Comparison of the sensitivities and accuracies of optoelectronic transducers for solar irradiance measurement

Abstract

This paper compares the sensitivities and accuracies of four different optoelectronic transducers in measuring solar irradiance for the fabrication of portable and low-cost pyranometers. Trans-impedance conditioning circuits were designed for two phototransistors (BP103 and SFH3310) and two photodiodes (BPW21 and BPW34). The Arduino Mega 2560 was used as an interface between the analogue signal produced by the conditioning circuits and the digital output ports. The transducers with a standard pyranometer RSRA_05V were arranged on a vero board and exposed to the sun. Statistical analysis of the experimental results produced the least root mean square error value of 6.58794 Wm−2 for phototransistor BP103 during the dry season followed by 13.35216 Wm−2 for phototransistor SFH3310 during the dry season. The correlation coefficients of BPW21, BPW34, BP103, and SFH3310 with the standard pyranometer are 0.9489, 0.9916, 0.9976, and 0.9905, respectively.
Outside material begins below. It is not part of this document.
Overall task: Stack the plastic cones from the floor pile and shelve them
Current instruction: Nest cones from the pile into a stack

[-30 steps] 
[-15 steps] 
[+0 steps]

The experimental results obtained from the phototransistors BP103 and SFH3310 strongly correlated with those of the standard pyranometer coupled with lower root mean square error and mean bias error values than those of the photodiodes. Thus, the phototransistors BP103 and SFH3310 are more accurate and effective for measuring solar irradiance. This study contributes to the development of low-cost and accurate solar radiation meters.